(Task instructions) Leaving the pictures aside, restate all of the data exactly.

-- Provided records follows --

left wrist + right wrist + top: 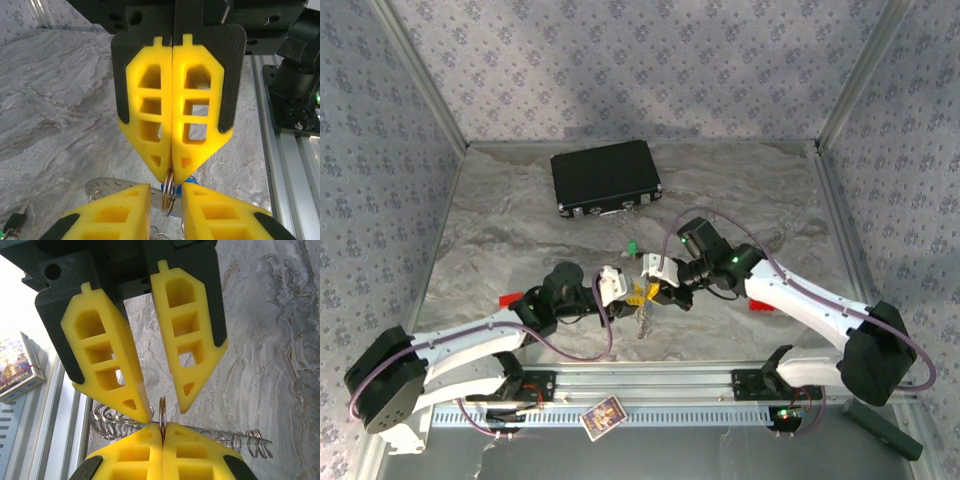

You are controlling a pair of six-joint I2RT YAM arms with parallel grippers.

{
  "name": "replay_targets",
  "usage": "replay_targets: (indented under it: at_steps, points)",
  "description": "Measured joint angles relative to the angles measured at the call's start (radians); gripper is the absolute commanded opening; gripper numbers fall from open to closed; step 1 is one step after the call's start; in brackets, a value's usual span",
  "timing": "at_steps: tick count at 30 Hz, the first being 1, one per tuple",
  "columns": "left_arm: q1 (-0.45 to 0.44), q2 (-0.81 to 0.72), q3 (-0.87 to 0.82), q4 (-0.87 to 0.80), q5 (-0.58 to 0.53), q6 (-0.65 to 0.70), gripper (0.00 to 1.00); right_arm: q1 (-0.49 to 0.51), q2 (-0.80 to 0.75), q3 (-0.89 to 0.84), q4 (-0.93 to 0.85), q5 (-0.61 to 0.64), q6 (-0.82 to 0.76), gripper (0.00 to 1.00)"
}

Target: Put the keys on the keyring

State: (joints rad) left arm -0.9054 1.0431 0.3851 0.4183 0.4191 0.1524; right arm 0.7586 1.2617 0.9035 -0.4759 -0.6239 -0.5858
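Two sets of yellow fingers meet tip to tip at the centre of the overhead view, so you have little room for error. Your right gripper (162,429) is pressed together at the bottom centre of its wrist view. It pinches the keyring (162,412) edge-on at the very tips. Your left gripper (166,192) stands spread at the bottom of its own view, with a narrow gap between its fingers. The ring and the blue key (178,181) sit inside that gap. I cannot tell whether the fingers hold the key (it looks to lie just beside one pad).

That pinch is on a thin rim of wire. A sideways push from the left fingers could, I judge, twist the ring free, and the weight of its fanned metal pieces (250,446) would pull it down to the table (500,220). If you close the left fingers off line, they may clamp the ring instead of the key, or flick the tiny key away. The green key (632,247) lies on the table just above the grippers in the overhead view, not yet on the ring.

As for containers, the black case (605,178) at upper centre is shut, so its contents are hidden. The small card box (602,416) at the bottom edge looks closed too.
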Motion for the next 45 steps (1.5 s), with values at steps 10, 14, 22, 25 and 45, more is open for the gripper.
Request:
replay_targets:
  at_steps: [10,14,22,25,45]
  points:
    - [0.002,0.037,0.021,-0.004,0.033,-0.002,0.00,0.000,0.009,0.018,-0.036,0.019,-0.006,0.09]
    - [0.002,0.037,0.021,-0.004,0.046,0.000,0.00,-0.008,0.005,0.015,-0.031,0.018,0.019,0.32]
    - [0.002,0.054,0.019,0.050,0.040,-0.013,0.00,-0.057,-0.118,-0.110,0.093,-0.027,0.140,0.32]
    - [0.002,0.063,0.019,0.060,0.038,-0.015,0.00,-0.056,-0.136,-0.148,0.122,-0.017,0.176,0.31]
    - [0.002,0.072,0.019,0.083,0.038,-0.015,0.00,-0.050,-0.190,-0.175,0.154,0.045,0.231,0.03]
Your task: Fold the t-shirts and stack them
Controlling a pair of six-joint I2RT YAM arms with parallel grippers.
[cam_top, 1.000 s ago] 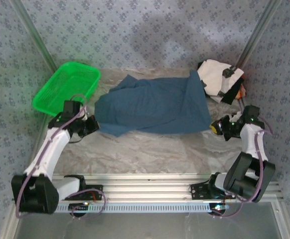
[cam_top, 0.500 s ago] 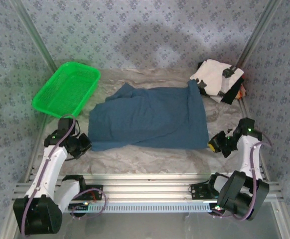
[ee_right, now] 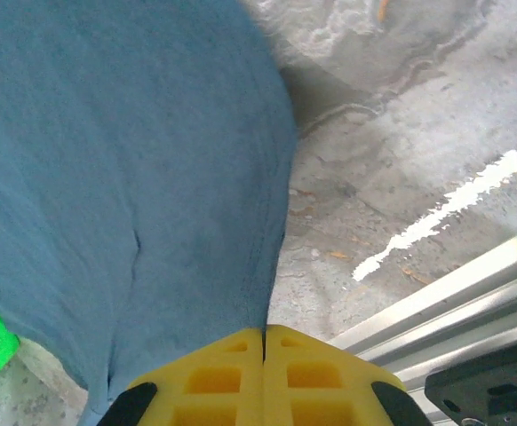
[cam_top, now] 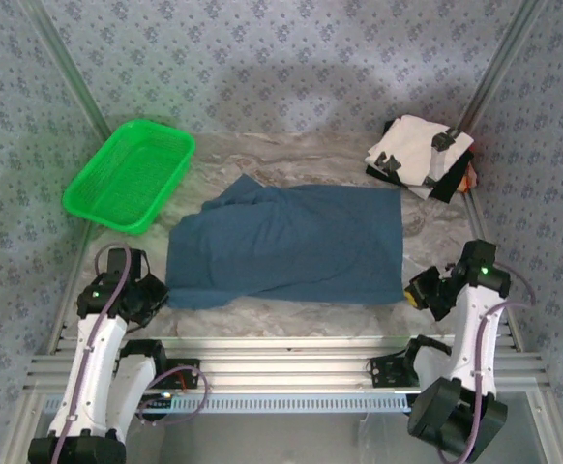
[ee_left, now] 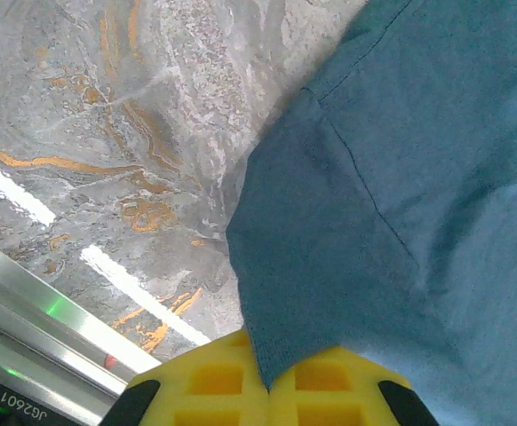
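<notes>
The dusty-blue t-shirt (cam_top: 286, 242) lies spread across the middle of the bench (cam_top: 291, 155), between the green basket (cam_top: 132, 174) at the far left and the folded stack (cam_top: 419, 155), topped by a white shirt with black patches, at the far right. The likeliest trouble is a lost hold: each grip bites only a thin sliver of hem at a near corner, so an uneven pull between the two sides could let one corner slide out and leave the shirt skewed. The left part of the cloth is also rumpled and doubled on itself, and a fold made over that would probably lock in a crooked crease. The near hem sits close to the metal rails at the bench's front, where dragged cloth might catch. The left pincer (ee_left: 267, 383) is clamped on the near-left corner, its yellow pads pressed with cloth between them; the right pincer (ee_right: 264, 353) is likewise closed on the near-right hem. Both arms are drawn back near their bases, wrists low over the bench, pincers aimed inward at the shirt
</notes>
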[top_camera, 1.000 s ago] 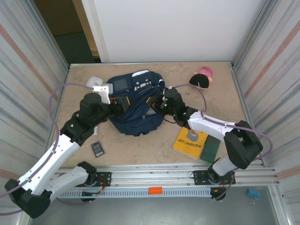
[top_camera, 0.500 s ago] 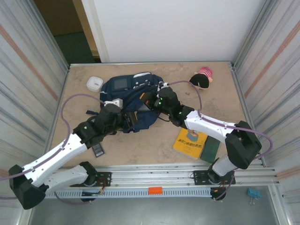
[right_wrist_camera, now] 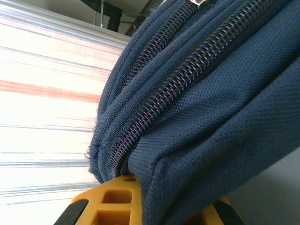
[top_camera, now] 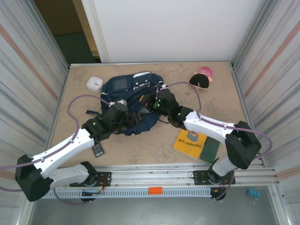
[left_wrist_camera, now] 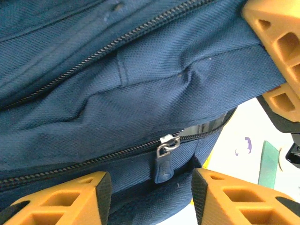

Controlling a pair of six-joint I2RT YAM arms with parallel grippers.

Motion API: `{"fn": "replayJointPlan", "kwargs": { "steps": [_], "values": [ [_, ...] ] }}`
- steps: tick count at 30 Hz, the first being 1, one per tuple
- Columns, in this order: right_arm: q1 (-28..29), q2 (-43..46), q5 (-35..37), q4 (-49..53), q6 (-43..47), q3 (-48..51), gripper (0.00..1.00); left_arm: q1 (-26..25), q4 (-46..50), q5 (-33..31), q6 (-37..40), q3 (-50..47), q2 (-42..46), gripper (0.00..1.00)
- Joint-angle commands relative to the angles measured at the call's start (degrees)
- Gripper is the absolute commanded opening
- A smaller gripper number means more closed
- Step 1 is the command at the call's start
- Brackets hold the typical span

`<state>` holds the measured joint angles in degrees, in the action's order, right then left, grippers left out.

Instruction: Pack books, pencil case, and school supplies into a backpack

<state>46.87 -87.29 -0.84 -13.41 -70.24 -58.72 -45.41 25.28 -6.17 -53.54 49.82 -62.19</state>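
Status: backpack [top_camera: 126, 93] lying on the table [top_camera: 140, 150], both arms reaching onto it.
The right gripper [right_wrist_camera: 164, 206] is clenched on a fold of the navy fabric, just below two zip lines. The left gripper [left_wrist_camera: 149, 180] is released, its fingers apart, with a zipper pull [left_wrist_camera: 164, 161] hanging in the gap between them. The yellow book [top_camera: 190, 142] and green book [top_camera: 210, 149] lie side by side at the near right, outside the bag. The black rectangle [top_camera: 97, 149] lies at the near left beside the left arm.

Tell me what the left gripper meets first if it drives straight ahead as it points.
The left gripper would likely meet the zipper pull, hanging between its open fingers against the backpack; depth is unclear.
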Motion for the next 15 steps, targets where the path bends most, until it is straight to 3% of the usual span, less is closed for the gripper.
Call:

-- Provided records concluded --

(Solution for this problem)
left wrist + right wrist + top: 

You are controlling a pair of six-joint I2RT YAM arms with parallel grippers.

{
  "name": "replay_targets",
  "usage": "replay_targets: (indented under it: at_steps, points)",
  "description": "Measured joint angles relative to the angles measured at the call's start (radians); gripper is the absolute commanded opening; gripper numbers fall from open to closed; step 1 is one step after the call's start; in brackets, a value's usual span",
  "timing": "at_steps: tick count at 30 Hz, the first being 1, one per tuple",
  "columns": "left_arm: q1 (-0.45 to 0.44), q2 (-0.81 to 0.72), q3 (-0.87 to 0.82), q4 (-0.87 to 0.80), q5 (-0.58 to 0.53), q6 (-0.65 to 0.70), gripper (0.00 to 1.00); right_arm: q1 (-0.49 to 0.51), q2 (-0.80 to 0.75), q3 (-0.89 to 0.84), q4 (-0.93 to 0.85), q5 (-0.61 to 0.64), q6 (-0.82 to 0.76), gripper (0.00 to 1.00)"
}

Target: Put the keys on the keyring

State: (joints rad) left arm -0.9054 1.0431 0.3851 0.4183 0.4191 0.1524; right arm 0.7586 1.2617 0.9035 -0.4759 -0.6239 -0.5858
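Two sets of yellow fingers meet tip to tip at the centre of the overhead view, so you have little room for error. Your right gripper (162,429) is pressed together at the bottom centre of its wrist view. It pinches the keyring (162,412) edge-on at the very tips. Your left gripper (166,192) stands spread at the bottom of its own view, with a narrow gap between its fingers. The ring and the blue key (178,181) sit inside that gap. I cannot tell whether the fingers hold the key (it looks to lie just beside one pad).

That pinch is on a thin rim of wire. A sideways push from the left fingers could, I judge, twist the ring free, and the weight of its fanned metal pieces (250,446) would pull it down to the table (500,220). If you close the left fingers off line, they may clamp the ring instead of the key, or flick the tiny key away. The green key (632,247) lies on the table just above the grippers in the overhead view, not yet on the ring.

As for containers, the black case (605,178) at upper centre is shut, so its contents are hidden. The small card box (602,416) at the bottom edge looks closed too.
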Motion for the next 45 steps (1.5 s), with values at steps 10, 14, 22, 25 and 45, more is open for the gripper.
Request:
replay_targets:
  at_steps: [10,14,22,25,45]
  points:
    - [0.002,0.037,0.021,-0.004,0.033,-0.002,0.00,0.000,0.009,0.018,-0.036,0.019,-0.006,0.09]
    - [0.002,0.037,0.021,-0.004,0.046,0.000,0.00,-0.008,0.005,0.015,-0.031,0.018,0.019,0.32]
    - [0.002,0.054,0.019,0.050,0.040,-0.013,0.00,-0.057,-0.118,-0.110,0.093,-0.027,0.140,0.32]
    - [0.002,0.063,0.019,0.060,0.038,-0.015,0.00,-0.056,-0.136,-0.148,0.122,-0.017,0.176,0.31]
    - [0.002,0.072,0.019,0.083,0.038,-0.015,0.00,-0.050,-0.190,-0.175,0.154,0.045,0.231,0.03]
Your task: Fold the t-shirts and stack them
Controlling a pair of six-joint I2RT YAM arms with parallel grippers.
[cam_top, 1.000 s ago] 
[cam_top, 0.500 s ago] 
[ee_right, now] 
[cam_top, now] 
[ee_left, now] 
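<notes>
The dusty-blue t-shirt (cam_top: 286, 242) lies spread across the middle of the bench (cam_top: 291, 155), between the green basket (cam_top: 132, 174) at the far left and the folded stack (cam_top: 419, 155), topped by a white shirt with black patches, at the far right. The likeliest trouble is a lost hold: each grip bites only a thin sliver of hem at a near corner, so an uneven pull between the two sides could let one corner slide out and leave the shirt skewed. The left part of the cloth is also rumpled and doubled on itself, and a fold made over that would probably lock in a crooked crease. The near hem sits close to the metal rails at the bench's front, where dragged cloth might catch. The left pincer (ee_left: 267, 383) is clamped on the near-left corner, its yellow pads pressed with cloth between them; the right pincer (ee_right: 264, 353) is likewise closed on the near-right hem. Both arms are drawn back near their bases, wrists low over the bench, pincers aimed inward at the shirt
</notes>
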[top_camera, 1.000 s ago] 
[top_camera, 0.500 s ago] 
[right_wrist_camera, now] 
[top_camera, now] 
[left_wrist_camera, now] 

Controlling a pair of six-joint I2RT YAM arms with parallel grippers.

Motion API: `{"fn": "replayJointPlan", "kwargs": { "steps": [_], "values": [ [_, ...] ] }}`
- steps: tick count at 30 Hz, the first being 1, one per tuple
- Columns, in this order: right_arm: q1 (-28..29), q2 (-43..46), q5 (-35..37), q4 (-49..53), q6 (-43..47), q3 (-48..51), gripper (0.00..1.00); left_arm: q1 (-26..25), q4 (-46..50), q5 (-33..31), q6 (-37..40), q3 (-50..47), q2 (-42..46), gripper (0.00..1.00)
- Joint-angle commands relative to the angles measured at the call's start (degrees)
- Gripper is the absolute commanded opening
- A smaller gripper number means more closed
- Step 1 is the command at the call's start
- Brackets hold the typical span

`<state>` holds the measured joint angles in degrees, in the action's order, right then left, grippers left out.

Instruction: Pack books, pencil case, and school supplies into a backpack

<state>46.87 -87.29 -0.84 -13.41 -70.24 -58.72 -45.41 25.28 -6.17 -53.54 49.82 -62.19</state>
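Status: backpack [top_camera: 126, 93] lying on the table [top_camera: 140, 150], both arms reaching onto it.
The right gripper [right_wrist_camera: 164, 206] is clenched on a fold of the navy fabric, just below two zip lines. The left gripper [left_wrist_camera: 149, 180] is released, its fingers apart, with a zipper pull [left_wrist_camera: 164, 161] hanging in the gap between them. The yellow book [top_camera: 190, 142] and green book [top_camera: 210, 149] lie side by side at the near right, outside the bag. The black rectangle [top_camera: 97, 149] lies at the near left beside the left arm.

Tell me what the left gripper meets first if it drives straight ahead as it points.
The left gripper would likely meet the zipper pull, hanging between its open fingers against the backpack; depth is unclear.
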Motion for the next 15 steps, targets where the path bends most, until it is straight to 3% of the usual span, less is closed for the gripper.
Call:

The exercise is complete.